S'ils savaient que le discours des médias et que le cheval de bataille des politiques sont de cultiver et faire grandir la peur de l'autre.

S'ils savaient que partout en France, le paysage politique s'assombrit, ils trouveraient notre pays beaucoup moins radieux.

À l'heure où partout sur la planète, le niveau des océans s'élève, où les montagnes s'écroulent et où les forêts brûlent,

À l'heure des inondations dévastatrices et des catastrophes naturelles inédites,

À l'heure où les températures grimpent et où des zones entières s'assèchent rendant la vie humaine impossible,

À l'heure où l'on estime que dans les dix prochaines années, environ un tiers de la population mondiale, sera contrainte de changer de lieu de vie à cause du changement climatique,

A l'heure où la surface sur le globe des zones propices à la vie humaine rétrécie et où le maître-mot devrait être entraide entre les hommes.

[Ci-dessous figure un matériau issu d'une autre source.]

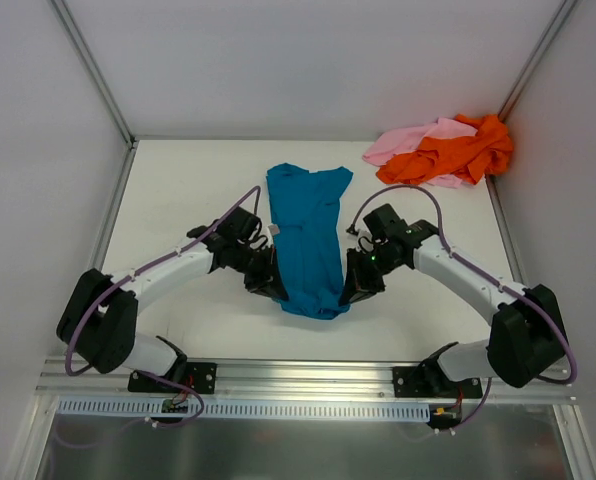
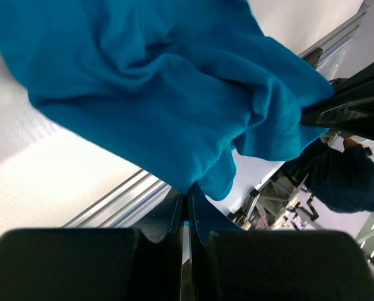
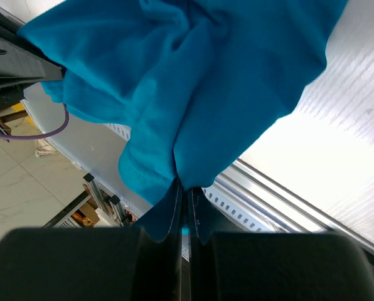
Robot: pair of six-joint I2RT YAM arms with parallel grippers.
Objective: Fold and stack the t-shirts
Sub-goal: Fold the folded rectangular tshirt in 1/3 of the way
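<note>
Pinching the teal-blue t-shirt [image 1: 307,240] hem: left gripper [image 1: 274,283], right gripper [image 1: 355,288], both clenched
Fingertips buried in cloth; white tag at 9 o'clock unreadable; pink t-shirt [image 1: 410,140] half-hidden under orange t-shirt [image 1: 462,150]

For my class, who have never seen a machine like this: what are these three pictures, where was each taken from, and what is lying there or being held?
The big picture looks down on a white table with two robot arms bolted at its near edge. The other two come from small cameras on each arm's wrist, looking along its fingers. The left gripper and the right gripper are each shut on the near edge of a teal t-shirt; its far part lies on the table. An orange t-shirt and a pink t-shirt lie crumpled together in the far right corner.
</note>
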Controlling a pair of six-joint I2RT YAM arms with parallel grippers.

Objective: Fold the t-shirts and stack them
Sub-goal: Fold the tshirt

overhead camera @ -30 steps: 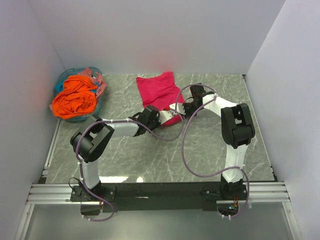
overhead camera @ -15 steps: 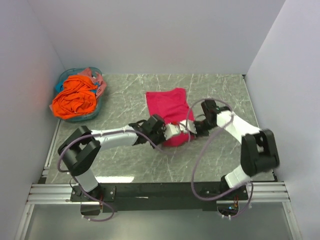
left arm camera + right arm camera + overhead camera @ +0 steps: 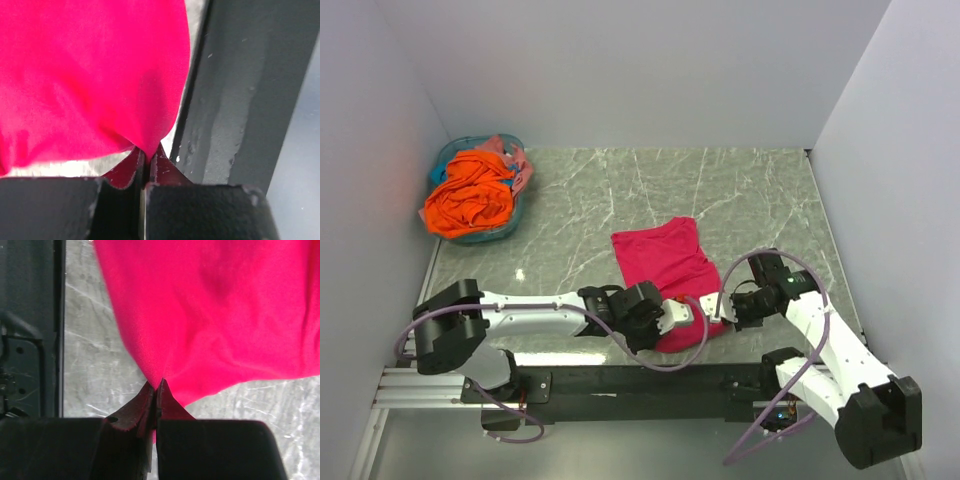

A l'heure où de grandes migrations climatiques sont sur le point de se mettre en marche, la solidarité entre les peuples ne devraient-elle pas être plus forte que jamais ?

À l'heure où dans les zones privilégiées l'on devrait être prêts, à accueillir, à aider et à soigner, à ouvrir nos portes, nos bras, nos cœur, on choisit de les fermer.

À l'heure où nos poubelles de supermarchés débordent chaque jour de nourriture gaspillée, on craint que l'étranger nous vole notre pain quotidien.

À l'heure où la vraie menace de l'extrême droite n'a jamais éte aussi forte, on diabolise ceux et celles qui prônent un partage plus équitable des richesses.

À l'heure où des innocents abandonnent leur maison, leur famille, s'échappent de leur pays, fuient des guerres, des oppressions ou des violences, quand il fuient un régime totalitaire, peut-on continuer à croire qu'ils viennent chez nous pour faire du tourisme, profiter du système, piquer le boulot des français ou brûler nos bagnoles ?

Et puis...si on inversait les rôles ? Si les habitants d'un pays dirigé par l'extrême droite, par un régime totalitaire, c'était nous ?

En regardant, cette sombre carte de France depuis le bout du monde, je n'ai pas le mal du pays mais j'ai mal pour notre pays.

Nous sommes capables du meilleur mais là, nous sommes en train de frôler le pire.

Alors réveillons-nous, indignons-nous et souvenons-nous... Nous sommes TOUS l'étranger de quelqu'un.